Behalve Auke Hoekstra zijn onder meer Maarten Steinbuch, Floor Alkemade, Theo Hofman en Korneel Wijnands namens de TU/e betrokken bij het project.
Crossover
De subsidie voor NEON maakt onderdeel uit van het Crossover-programma van de Nederlandse Organisatie voor Wetenschappelijk Onderzoek (NWO), waarmee in totaal een bedrag van 39 miljoen euro is gemoeid. Vijf grote interdisciplinaire projecten krijgen een subsidie binnen het programma. Ook in drie van de vier overige projecten speelt de TU/e een prominente rol:
INTENSE (Innovative Neurotechnology for Society)
In dit project, onder leiding van het Nederlands Herseninstituut KNAW, worden hersenimplantaten ontwikkeld om het leven te verbeteren van mensen die blind, doof of verlamd zijn, of epilepsie hebben. Het onderzoek combineert de sterk toegenomen kennis over onze hersenen met nieuwe mogelijkheden binnen de neurotechnologie met als doel te komen tot nieuwe oplossingen en bedrijvigheid.

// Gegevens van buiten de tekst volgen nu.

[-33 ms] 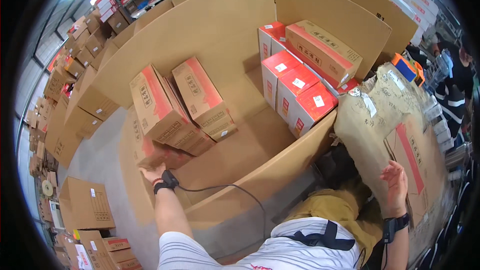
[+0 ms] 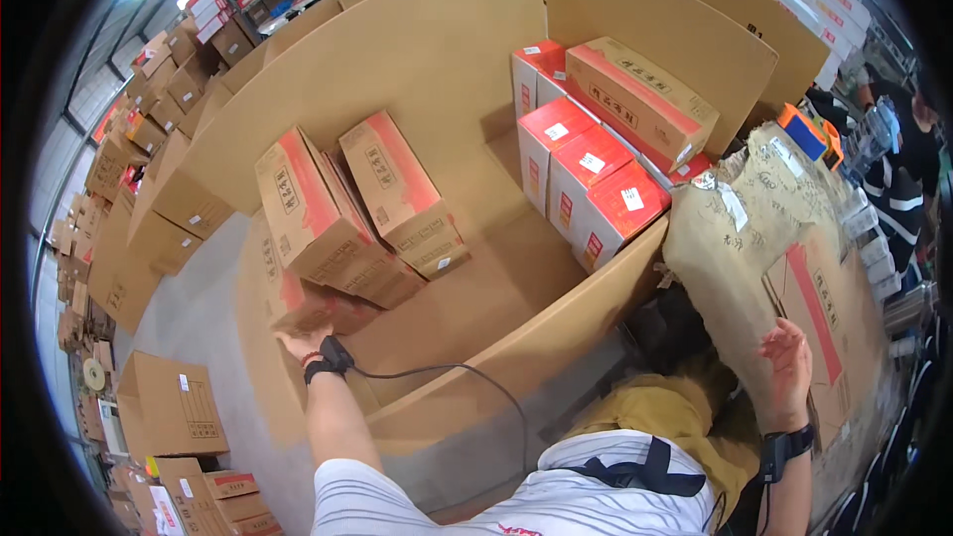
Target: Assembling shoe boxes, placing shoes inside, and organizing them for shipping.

Namens de TU/e is Mark Bentum betrokken bij dit project.
RELEASE (Reversible Large-scale Energy Storage)
Ook dit project focust op de transitie naar duurzame energie, maar dan op het verbeteren van de prestaties en het verlagen van de kosten van grootschalige energieopslag. Het project richt zich op waterstofproductie, koolwaterstofproductie uit CO2 en flowbatterijen. Namens de TU/e werken onder anderen Emiel Hensen en Kitty Nijmeijer mee aan dit onderzoek.
SYNERGIA (System change for New Ecology-based and Resource efficient Growth with high tech in Agriculture)
Het doel van dit programma is de ontwikkeling van een nieuwe productiesysteem voor de Nederlandse landbouw, waarbij de ecologie het uitgangspunt is. Bij dit programma zijn onder meer de volgende TU/e-onderzoekers betrokken: Andrea Fiore, Kevin Williams, Marion Matters, Ed Nijssen, Matthias Funk en Rene van de Molengraft.